▶ EXERCISE PROMPT
The listing should be returned in its entirety, exactly as given.

▶ DATA BLOCK
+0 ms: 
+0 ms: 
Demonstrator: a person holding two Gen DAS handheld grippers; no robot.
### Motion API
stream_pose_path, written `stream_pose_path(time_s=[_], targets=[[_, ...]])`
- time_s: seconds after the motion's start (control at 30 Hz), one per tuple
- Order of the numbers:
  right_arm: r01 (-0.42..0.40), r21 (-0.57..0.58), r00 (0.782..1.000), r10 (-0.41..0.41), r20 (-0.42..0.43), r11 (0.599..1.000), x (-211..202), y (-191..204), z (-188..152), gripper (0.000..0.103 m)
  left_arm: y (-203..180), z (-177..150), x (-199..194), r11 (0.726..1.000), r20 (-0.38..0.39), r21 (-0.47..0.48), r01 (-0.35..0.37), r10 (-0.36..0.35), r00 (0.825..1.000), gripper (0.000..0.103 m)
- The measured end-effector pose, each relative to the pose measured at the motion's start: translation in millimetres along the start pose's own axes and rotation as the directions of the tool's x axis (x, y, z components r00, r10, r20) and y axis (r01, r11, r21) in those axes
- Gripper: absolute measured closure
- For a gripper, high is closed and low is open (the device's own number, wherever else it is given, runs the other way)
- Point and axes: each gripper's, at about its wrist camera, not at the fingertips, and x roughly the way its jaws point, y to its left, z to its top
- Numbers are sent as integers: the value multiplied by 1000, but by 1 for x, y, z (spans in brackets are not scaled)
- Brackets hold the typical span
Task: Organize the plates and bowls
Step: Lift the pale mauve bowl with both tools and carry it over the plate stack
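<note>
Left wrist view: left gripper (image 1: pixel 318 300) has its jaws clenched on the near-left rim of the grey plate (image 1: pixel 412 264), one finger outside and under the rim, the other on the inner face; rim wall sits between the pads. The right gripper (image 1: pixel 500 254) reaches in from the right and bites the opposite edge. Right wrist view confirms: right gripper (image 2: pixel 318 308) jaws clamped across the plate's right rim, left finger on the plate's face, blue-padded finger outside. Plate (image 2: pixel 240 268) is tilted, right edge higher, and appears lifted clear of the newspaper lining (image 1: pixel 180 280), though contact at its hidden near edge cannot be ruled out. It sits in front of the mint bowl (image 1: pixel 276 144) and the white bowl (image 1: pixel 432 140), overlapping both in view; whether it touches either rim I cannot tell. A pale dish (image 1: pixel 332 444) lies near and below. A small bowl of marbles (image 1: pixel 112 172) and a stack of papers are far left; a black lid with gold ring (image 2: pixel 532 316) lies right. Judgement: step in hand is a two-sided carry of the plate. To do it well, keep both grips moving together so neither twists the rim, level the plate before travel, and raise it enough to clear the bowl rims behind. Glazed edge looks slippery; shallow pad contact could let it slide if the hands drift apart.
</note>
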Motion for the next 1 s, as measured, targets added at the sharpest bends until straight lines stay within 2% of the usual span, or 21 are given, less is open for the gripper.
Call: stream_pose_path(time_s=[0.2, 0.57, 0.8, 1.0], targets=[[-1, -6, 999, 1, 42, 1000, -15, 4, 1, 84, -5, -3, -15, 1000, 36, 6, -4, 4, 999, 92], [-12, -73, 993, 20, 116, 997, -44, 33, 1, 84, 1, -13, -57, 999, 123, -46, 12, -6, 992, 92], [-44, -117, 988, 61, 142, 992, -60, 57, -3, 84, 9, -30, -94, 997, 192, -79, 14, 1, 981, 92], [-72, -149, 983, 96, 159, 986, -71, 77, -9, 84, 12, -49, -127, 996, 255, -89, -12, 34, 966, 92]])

▶ RESULT OF THE EXERCISE
+0 ms: 
+0 ms: 
Demonstrator: a person holding two Gen DAS handheld grippers; no robot.
### Motion API
stream_pose_path, written `stream_pose_path(time_s=[_], targets=[[_, ...]])`
- time_s: seconds after the motion's start (control at 30 Hz), one per tuple
- Order of the numbers:
  right_arm: r01 (-0.42..0.40), r21 (-0.57..0.58), r00 (0.782..1.000), r10 (-0.41..0.41), r20 (-0.42..0.43), r11 (0.599..1.000), x (-211..202), y (-191..204), z (-188..152), gripper (0.000..0.103 m)
  left_arm: y (-203..180), z (-177..150), x (-199..194), r11 (0.726..1.000), r20 (-0.38..0.39), r21 (-0.47..0.48), r01 (-0.35..0.37), r10 (-0.36..0.35), r00 (0.825..1.000), gripper (0.000..0.103 m)
- The measured end-effector pose, each relative to the pose measured at the motion's start: translation in millimetres along the start pose's own axes and rotation as the directions of the tool's x axis (x, y, z components r00, r10, r20) and y axis (r01, r11, r21) in those axes
- Gripper: absolute measured closure
- For a gripper, high is closed and low is open (the device's own number, wherever else it is given, runs the other way)
- Point and axes: each gripper's, at about its wrist camera, not at the fingertips, and x roughly the way its jaws point, y to its left, z to its top
- Numbers are sent as integers: the value multiplied by 1000, but by 1 for x, y, z (spans in brackets are not scaled)
- Brackets hold the typical span
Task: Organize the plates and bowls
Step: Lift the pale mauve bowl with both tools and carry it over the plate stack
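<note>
Left wrist view: left gripper (image 1: pixel 318 300) has its jaws clenched on the near-left rim of the grey plate (image 1: pixel 412 264), one finger outside and under the rim, the other on the inner face; rim wall sits between the pads. The right gripper (image 1: pixel 500 254) reaches in from the right and bites the opposite edge. Right wrist view confirms: right gripper (image 2: pixel 318 308) jaws clamped across the plate's right rim, left finger on the plate's face, blue-padded finger outside. Plate (image 2: pixel 240 268) is tilted, right edge higher, and appears lifted clear of the newspaper lining (image 1: pixel 180 280), though contact at its hidden near edge cannot be ruled out. It sits in front of the mint bowl (image 1: pixel 276 144) and the white bowl (image 1: pixel 432 140), overlapping both in view; whether it touches either rim I cannot tell. A pale dish (image 1: pixel 332 444) lies near and below. A small bowl of marbles (image 1: pixel 112 172) and a stack of papers are far left; a black lid with gold ring (image 2: pixel 532 316) lies right. Judgement: step in hand is a two-sided carry of the plate. To do it well, keep both grips moving together so neither twists the rim, level the plate before travel, and raise it enough to clear the bowl rims behind. Glazed edge looks slippery; shallow pad contact could let it slide if the hands drift apart.
</note>
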Motion for the next 1 s, as measured, targets added at the sharpest bends until straight lines stay within 2% of the usual span, or 21 are given, less is open for the gripper.
Call: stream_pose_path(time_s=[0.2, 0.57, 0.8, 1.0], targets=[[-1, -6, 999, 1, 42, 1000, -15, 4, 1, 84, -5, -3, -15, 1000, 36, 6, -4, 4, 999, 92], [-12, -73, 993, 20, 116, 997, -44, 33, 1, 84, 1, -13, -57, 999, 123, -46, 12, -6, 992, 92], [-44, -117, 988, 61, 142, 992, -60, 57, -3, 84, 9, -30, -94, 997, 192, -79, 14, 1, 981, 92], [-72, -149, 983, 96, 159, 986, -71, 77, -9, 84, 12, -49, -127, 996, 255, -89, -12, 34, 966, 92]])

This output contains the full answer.